# thick-wavy hair and thinning/layers?



## kellyxbean (Sep 1, 2007)

I'm getting my hair trimmed on Tuesday and I was reading the thread about getting your hair thinned. What sort of "tool" is the proper one that hair should be thinned with? My hair is very thick, wavy in the back and curly in the front. I straighten it whenever the mood strikes me, which is usually every couple of weeks right now - where I live is so humid that it's not worth it to straighten my hair! heh. 

Also, should I go about asking my hairdresser to do the thinning on the underside of my hair? Will it look odd if it's also layered? My hair is just past my shoulder blades, if that helps/makes a difference. 

Thanks!!


----------



## CantAffordMAC (Sep 3, 2007)

well as far as i know, there are two different things that can be used to thin the hair. Thinning shears, and a razor.

Thinning shears look like scissors with weird gaps in them. The technique to using these, it to snip about 2 inches from your roots, then snip about 2 inches away from your ends. (i use the word snip for lack of a better word...) you then comb through that section of hair, and you end up with a little hairball in your hand, and that section is now thinned. I have used this method and i do not care for it. My teacher did it for me the first few times, and then I did it myself (it really isn't hard) However, i ended up with the 2 inch pieces around my root (don't ask how _that_ happened because I don't know) and a lady straightened my hair once at the NY hair show and asked me if I had my hair thinned, and said "she could just tell" Needless to say I figured that wasn't really a good thing

With the razor, you just glide it through the section of hair, I guess. I don't remember thinning my hair with a razor, but people have done it to my hair for me. I like this technique better...you're not left with little pieceys, and you can remove so much bulk from your hair. After thinning my hair, there was enough hair on the floor to make a wig for somebody, and my hair was still thick! (no exaggeration)

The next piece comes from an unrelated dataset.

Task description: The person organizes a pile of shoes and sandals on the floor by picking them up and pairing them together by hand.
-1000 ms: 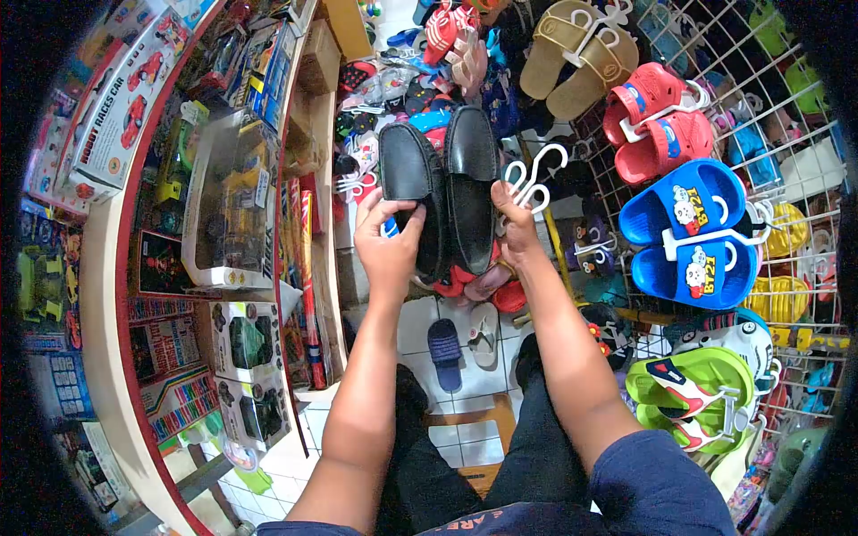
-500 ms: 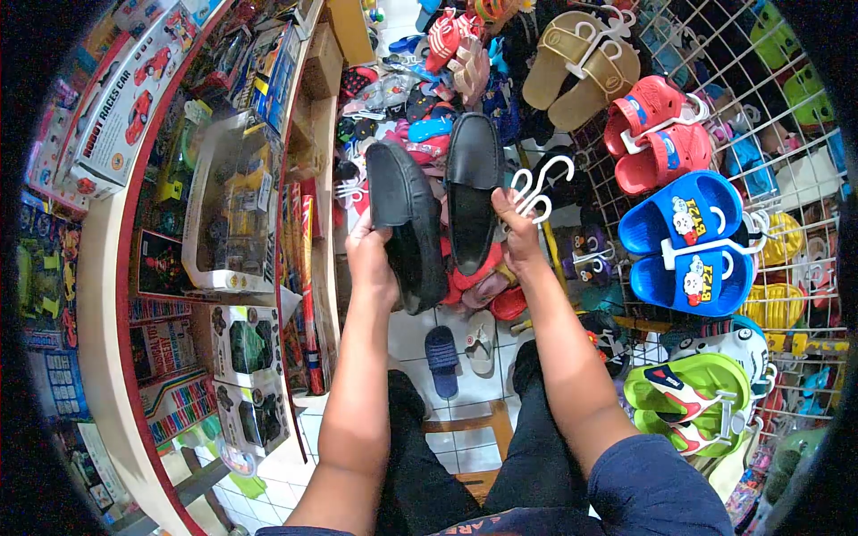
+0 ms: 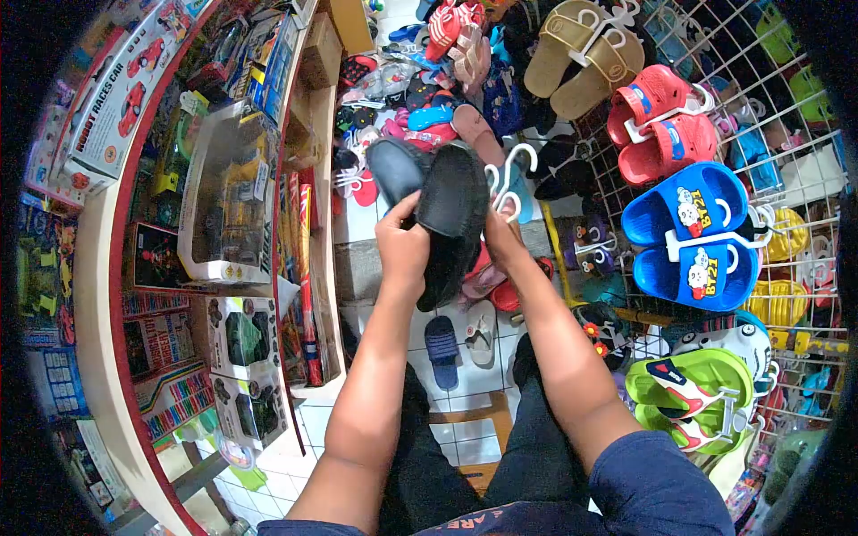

As long as you go to a salon, you should be fine. they know what they're doing, whether they're using the shears or a razor. I don't think it would look stupid if you had layers (i have layers myself)...its just removing bulk from your hair. Some stylists have a problem with thinning clients' hair...they don't "believe" in it lol. Personally, I don't care, if you need your hair thinned then you need it thinned. But your stylist may not think its the best choice for you and may be able to recommend something else.

HTH


----------